Transformers are Meta-Reinforcement Learners
This is the source code for the paper "Transformers are Meta-Reinforcement Learners", presented as part of the ICML 2022. This repository is a fork from the Garage repository.
Setup
To setup the conda environment, execute the following command on the root directory:
conda env create -f environment.yml
Reproducibility
To run the experiments from the paper, please execute the following experiments.

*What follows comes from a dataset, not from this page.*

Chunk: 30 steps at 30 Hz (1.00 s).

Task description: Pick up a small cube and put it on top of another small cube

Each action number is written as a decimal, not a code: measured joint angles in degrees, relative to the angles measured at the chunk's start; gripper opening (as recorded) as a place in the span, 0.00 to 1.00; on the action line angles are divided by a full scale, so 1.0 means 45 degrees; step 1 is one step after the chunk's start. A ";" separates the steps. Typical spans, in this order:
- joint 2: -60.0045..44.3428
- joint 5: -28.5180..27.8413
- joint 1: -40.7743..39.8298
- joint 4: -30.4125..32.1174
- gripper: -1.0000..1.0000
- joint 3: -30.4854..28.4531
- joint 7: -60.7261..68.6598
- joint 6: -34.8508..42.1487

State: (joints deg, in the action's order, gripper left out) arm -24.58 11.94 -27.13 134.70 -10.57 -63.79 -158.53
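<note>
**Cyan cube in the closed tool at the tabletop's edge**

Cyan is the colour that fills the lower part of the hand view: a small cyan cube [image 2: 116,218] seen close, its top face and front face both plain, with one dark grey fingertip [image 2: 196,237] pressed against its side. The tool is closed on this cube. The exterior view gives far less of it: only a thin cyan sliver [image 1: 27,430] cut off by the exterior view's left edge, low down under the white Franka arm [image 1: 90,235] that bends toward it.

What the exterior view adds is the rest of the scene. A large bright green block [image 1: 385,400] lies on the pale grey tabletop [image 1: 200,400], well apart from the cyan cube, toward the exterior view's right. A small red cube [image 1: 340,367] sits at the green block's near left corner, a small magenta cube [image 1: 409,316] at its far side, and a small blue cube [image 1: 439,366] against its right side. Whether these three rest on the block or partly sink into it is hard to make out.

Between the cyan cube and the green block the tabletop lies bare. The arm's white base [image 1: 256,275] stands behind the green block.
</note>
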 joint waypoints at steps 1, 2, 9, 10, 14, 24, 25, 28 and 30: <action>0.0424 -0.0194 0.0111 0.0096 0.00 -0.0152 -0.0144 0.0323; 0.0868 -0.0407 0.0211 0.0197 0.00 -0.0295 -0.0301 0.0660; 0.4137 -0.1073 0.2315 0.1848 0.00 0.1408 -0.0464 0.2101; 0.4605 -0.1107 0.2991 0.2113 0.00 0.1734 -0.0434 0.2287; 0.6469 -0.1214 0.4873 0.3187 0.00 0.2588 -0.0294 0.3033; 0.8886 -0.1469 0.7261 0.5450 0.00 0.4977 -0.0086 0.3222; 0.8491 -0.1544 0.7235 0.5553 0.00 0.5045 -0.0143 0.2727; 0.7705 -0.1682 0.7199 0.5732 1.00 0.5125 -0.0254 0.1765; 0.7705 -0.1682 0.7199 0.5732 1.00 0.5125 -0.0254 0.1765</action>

The experiments scripts are located in the examples/torch
directory.
HalfCheetahVel
./transformer_ppo_halfcheetah.py --wm_embedding_hidden_size=32 --n_heads=16 --d_model=128 --layers=4 --wm_size=5 --em_size=5 --dim_ff=512 --meta_batch_size=20 --episode_per_task=2 --discount=0.9 --gae_lambda=0.8 --lr_clip_range=0.1 --policy_lr=3e-05 --vf_lr=0.00025 --minibatch_size=256 --max_opt_epochs=10 --policy_ent_coeff=0.0 --entropy_method=regularized --architecture=Encoder --policy_head_input=latest_memory --attn_type=1 --pre_lnorm --init_params --use_softplus_entropy --gating=residual --learn_std --init_std=0.2 --tfixup --remove_ln --n_epochs=2500 --policy_lr_schedule=decay --decay_epoch_init=100 --decay_epoch_end=750 --min_lr_factor=0.1 --env_name=HalfCheetahVelEnv
HalfCheetahDir
./transformer_ppo_halfcheetah.py --wm_embedding_hidden_size=32 --n_heads=16 --d_model=128 --layers=4 --wm_size=5 --em_size=5 --dim_ff=512 --meta_batch_size=20 --episode_per_task=2 --discount=0.9 --gae_lambda=0.8 --lr_clip_range=0.2 --policy_lr=3e-05 --vf_lr=3e-05 --minibatch_size=256 --max_opt_epochs=10 --policy_ent_coeff=0.0 --entropy_method=regularized --architecture=Encoder --policy_head_input=latest_memory --init_std=0.5 --remove_ln --tfixup --learn_std --pre_lnorm --init_params --use_softplus_entropy --policy_lr_schedule=decay --vf_lr_schedule=decay --share_network --decay_epoch_init=100 --decay_epoch_end=3700 --min_lr_factor=0.0001 --policy_head_type=Default --env_name=HalfCheetahDirEnv
AntDirEnv
./transformer_ppo_halfcheetah.py --wm_embedding_hidden_size=32 --n_heads=16 --d_model=128 --layers=4 --wm_size=5 --em_size=5 --dim_ff=512 --meta_batch_size=20 --episode_per_task=2 --discount=0.92 --gae_lambda=0.8 --lr_clip_range=0.2 --policy_lr=3e-05 --vf_lr=3e-05 --minibatch_size=256 --max_opt_epochs=10 --policy_ent_coeff=0.0 --entropy_method=regularized --architecture=Encoder --policy_head_input=latest_memory --init_std=0.5 --remove_ln --tfixup --learn_std --pre_lnorm --init_params --use_softplus_entropy --policy_lr_schedule=decay --vf_lr_schedule=decay --share_network --decay_epoch_init=500 --decay_epoch_end=3500 --min_lr_factor=0.0001 --policy_head_type=Default --output_weights_scale=0.01 --env_name=AntDirEnv
MetaWorld
For MetaWorld environments, please use with the correct env_name and task_name:
./transformer_ppo_ml1.py --wm_embedding_hidden_size=32 --n_heads=4 --d_model=32 --layers=4 --wm_size=5 --em_size=5 --dim_ff=128 --meta_batch_size=25 --episode_per_task=10 --discount=0.9 --gae_lambda=0.95 --lr_clip_range=0.2 --policy_lr=5e-05 --vf_lr=5e-05 --minibatch_size=32 --max_opt_epochs=10 --policy_ent_coeff=0.0 --entropy_method=regularized --architecture=Encoder --policy_head_input=latest_memory --init_std=1.0 --remove_ln --tfixup --learn_std --pre_lnorm --init_params --use_softplus_entropy --policy_lr_schedule=no_schedule --vf_lr_schedule=no_schedule --decay_epoch_init=500 --decay_epoch_end=3500 --min_lr_factor=0.0001 --policy_head_type=Default --output_weights_scale=0.01 --env_name=<env_name> --task_name=<task_name> --max_episode_length=500
Reproducibility -- Baselines
For MuJoCo tasks, we used PEARL repository (for PEARL) and ProMP repository for RL2-PPO and MAML-TRPO.
For MetaWorld tasks, we reproduced the experiments in the MetaWorld paper using the Garage Repository.